Closed lboogaard closed 1 year ago

lboogaard commented 1 year ago

Thanks a lot for Ultranest. I am interested in the likelihood of the points in the final set of samples. I noticed the logl associated with each sample is not saved in equal_weighted_post.txt, is there a reason for this? Currently I just recall utils.resample_equal on the samples including the logl values from weighted_post.txt to recreate them - is there anything against this?

JohannesBuchner commented 1 year ago

That's fine and how the equally weighted posterior samples are created internally (in all nested samplers).

If you need the likelihood of the posterior samples, I suspect you are doing something dodgy though ... What do you need it for?

lboogaard commented 1 year ago

Mostly bookkeeping actually: I'm optimizing a larger model for which I recompute the full output on the equally weighted posterior samples (to speed-up during optimization, I only compute the subset of the output relevant for comparing to the actual observables we have).

I'm now curious what the outputs actually look like for the samples that produced highest likelihood. Hence it seems useful to still have the likelihoods associated with the samples.
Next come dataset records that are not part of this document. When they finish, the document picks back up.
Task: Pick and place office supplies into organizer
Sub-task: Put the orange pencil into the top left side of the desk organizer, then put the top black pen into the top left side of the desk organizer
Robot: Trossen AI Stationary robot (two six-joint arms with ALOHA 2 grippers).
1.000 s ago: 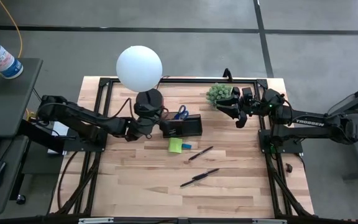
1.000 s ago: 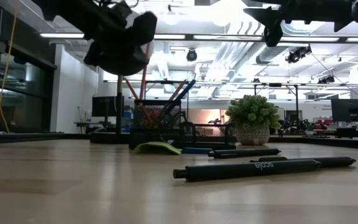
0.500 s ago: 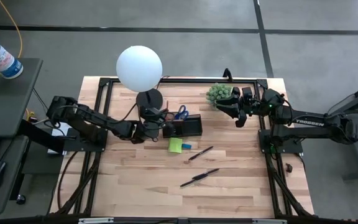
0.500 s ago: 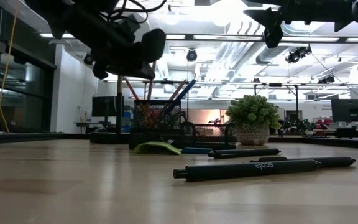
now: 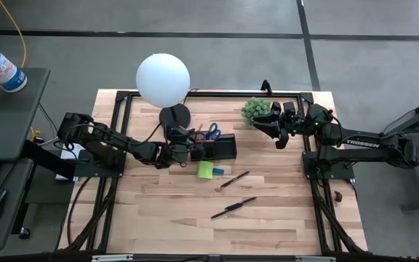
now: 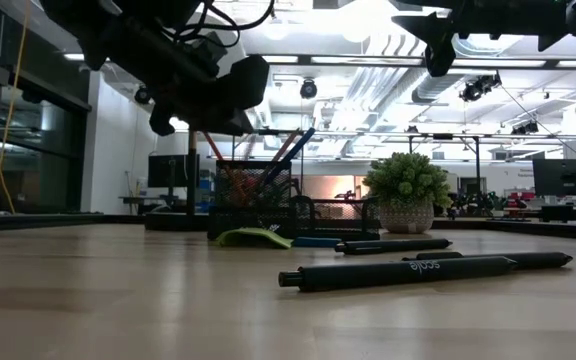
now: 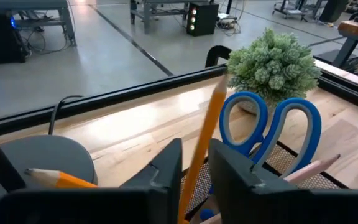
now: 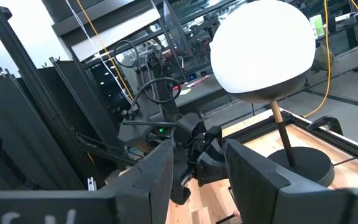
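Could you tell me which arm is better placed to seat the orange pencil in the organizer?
Left. Its claw is at the organizer with the pencil between its fingers; the right claw hangs by the plant.

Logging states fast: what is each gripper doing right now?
Left gripper: over the organizer, fingers closed on an orange pencil.
Right gripper: raised beside the potted plant, fingers open, holding nothing.

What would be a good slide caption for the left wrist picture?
Left end effector closed on an orange pencil above the organizer, beside blue-handled scissors, potted plant behind.
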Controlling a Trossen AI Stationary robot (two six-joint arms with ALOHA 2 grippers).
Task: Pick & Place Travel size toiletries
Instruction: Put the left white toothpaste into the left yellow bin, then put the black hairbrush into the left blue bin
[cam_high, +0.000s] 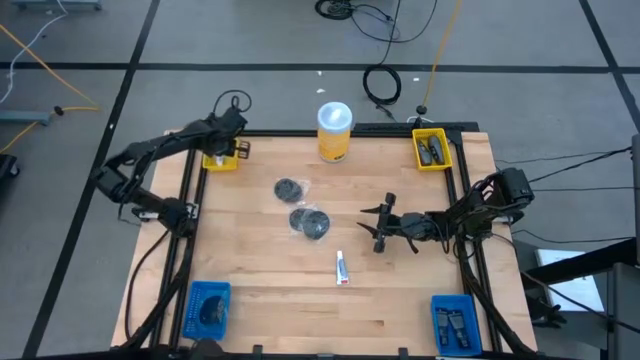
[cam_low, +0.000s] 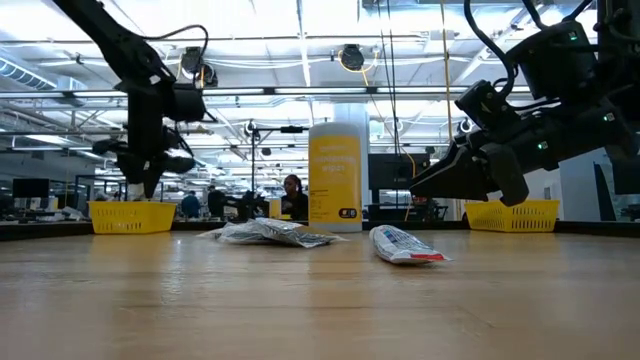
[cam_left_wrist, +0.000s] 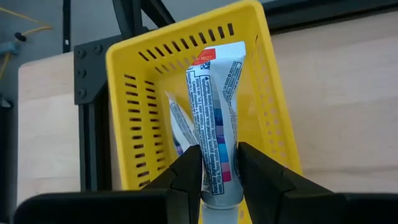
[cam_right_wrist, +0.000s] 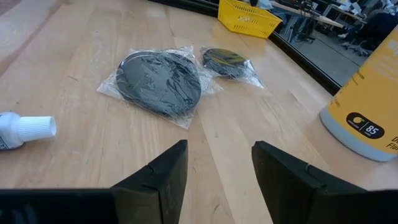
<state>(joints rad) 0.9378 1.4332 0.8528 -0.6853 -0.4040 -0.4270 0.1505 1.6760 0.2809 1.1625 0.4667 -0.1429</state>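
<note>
My left gripper (cam_left_wrist: 214, 177) hangs over the yellow basket (cam_left_wrist: 134, 93) at the table's far left corner, shut on a white tube with coloured print (cam_left_wrist: 211, 106). A second tube (cam_left_wrist: 179, 127) lies in that basket. My right gripper (cam_high: 380, 226) is open and hovers right of the table's middle, its fingers pointing left. Before it, two dark discs in clear wrappers (cam_right_wrist: 158, 81) (cam_right_wrist: 227, 60) lie flat on the wood. Another white tube (cam_high: 341, 268) rests on its side nearer the front edge; its cap (cam_right_wrist: 34, 127) shows in the right wrist view. My left gripper pinches the white tube between its two fingers near the narrow end (cam_left_wrist: 216, 180). The fingers come from above, pointing down. The tube points down into the basket, its wide red-banded end (cam_left_wrist: 205, 58) lowest. I cannot tell whether that end touches the basket's floor.
A tall yellow canister with a white lid (cam_high: 334, 130) stands at the far edge. A yellow basket with dark grey pieces (cam_high: 432, 148) sits at the far right corner. Blue bins occupy the near left (cam_high: 208, 305) and near right (cam_high: 452, 320) corners. Bare wood lies along the front.
</note>
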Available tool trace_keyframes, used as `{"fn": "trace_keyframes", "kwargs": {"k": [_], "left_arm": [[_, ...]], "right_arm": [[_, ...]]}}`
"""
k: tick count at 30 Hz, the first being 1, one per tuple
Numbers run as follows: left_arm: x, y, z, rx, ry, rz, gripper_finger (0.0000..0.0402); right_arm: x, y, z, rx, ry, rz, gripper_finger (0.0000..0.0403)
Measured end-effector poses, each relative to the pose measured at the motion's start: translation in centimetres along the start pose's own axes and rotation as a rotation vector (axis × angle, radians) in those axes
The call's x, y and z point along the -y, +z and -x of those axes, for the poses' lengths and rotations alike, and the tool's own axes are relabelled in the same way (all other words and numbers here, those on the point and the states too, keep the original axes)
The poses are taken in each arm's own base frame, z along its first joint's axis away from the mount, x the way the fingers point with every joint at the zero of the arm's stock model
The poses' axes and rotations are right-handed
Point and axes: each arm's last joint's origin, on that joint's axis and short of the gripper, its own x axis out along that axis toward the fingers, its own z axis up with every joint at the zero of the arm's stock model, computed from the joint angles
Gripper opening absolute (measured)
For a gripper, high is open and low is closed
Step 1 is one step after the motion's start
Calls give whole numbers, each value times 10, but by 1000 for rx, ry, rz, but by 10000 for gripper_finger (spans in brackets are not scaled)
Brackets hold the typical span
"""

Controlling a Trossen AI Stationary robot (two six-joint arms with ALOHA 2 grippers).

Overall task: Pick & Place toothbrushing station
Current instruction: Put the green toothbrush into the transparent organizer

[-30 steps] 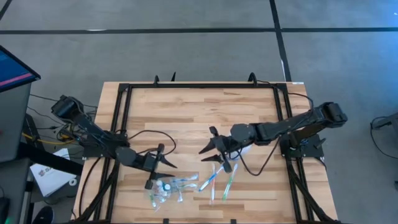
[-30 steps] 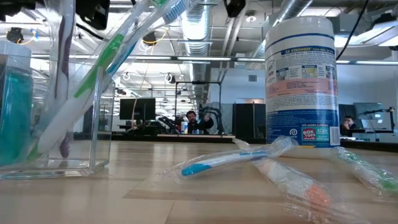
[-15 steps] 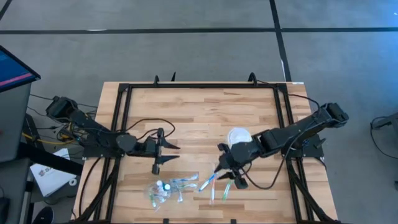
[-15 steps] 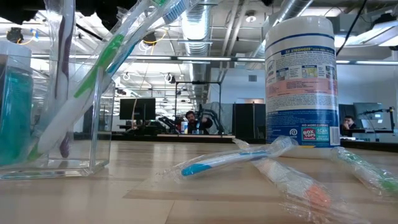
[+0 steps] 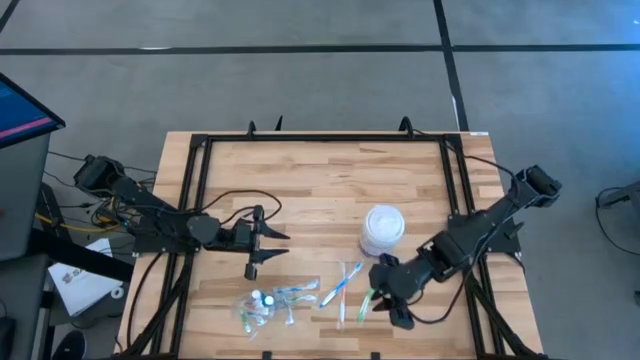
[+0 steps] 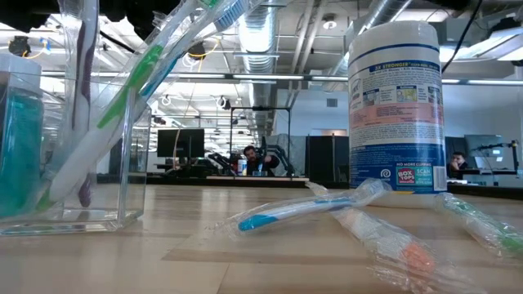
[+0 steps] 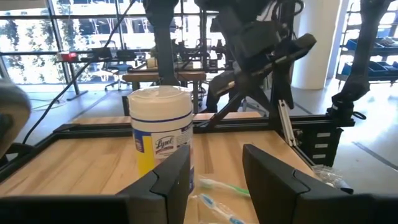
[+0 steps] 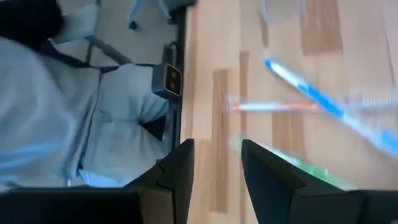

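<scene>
Three wrapped toothbrushes lie flat on the table near its front edge: a blue one (image 5: 341, 283), an orange one (image 5: 341, 306) and a green one (image 5: 365, 301). To their left lies a clear plastic pack (image 5: 262, 306) holding more toothbrushes and small blue bottles. My right gripper (image 5: 388, 300) is open and hangs tipped down just right of the green toothbrush (image 8: 292, 162), touching nothing. My left gripper (image 5: 264, 252) is open and level, and it stands behind the clear pack and clear of it.
A white wipes canister (image 5: 381, 230) stands upright behind the loose toothbrushes, in the right half of the table. A black frame (image 5: 200, 160) runs around the tabletop. Bare wood lies across the far half. A person's clothing (image 8: 62, 124) shows beyond the table edge.
My right gripper has swung from the table's middle toward the near right, tipping downward and rolling, and has uncovered the white canister. My left gripper has drawn back a little from the clear pack toward the far edge and then kept still. The toothbrushes and pack have not moved.
</scene>
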Motion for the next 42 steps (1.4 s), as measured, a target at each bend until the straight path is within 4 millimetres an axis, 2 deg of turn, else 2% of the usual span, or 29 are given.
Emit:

JohannesBuchner commented 1 year ago

Yeah, considering the likelihood isn't really a Bayesian approach because it doesn't consider the prior density, I'd usually just grab the first hundred or so posterior points to work with (e.g., plot the model fit). In many cases both approaches end up behaving similarly though.

lboogaard commented 1 year ago

Yes, of course - thanks for the clarifications!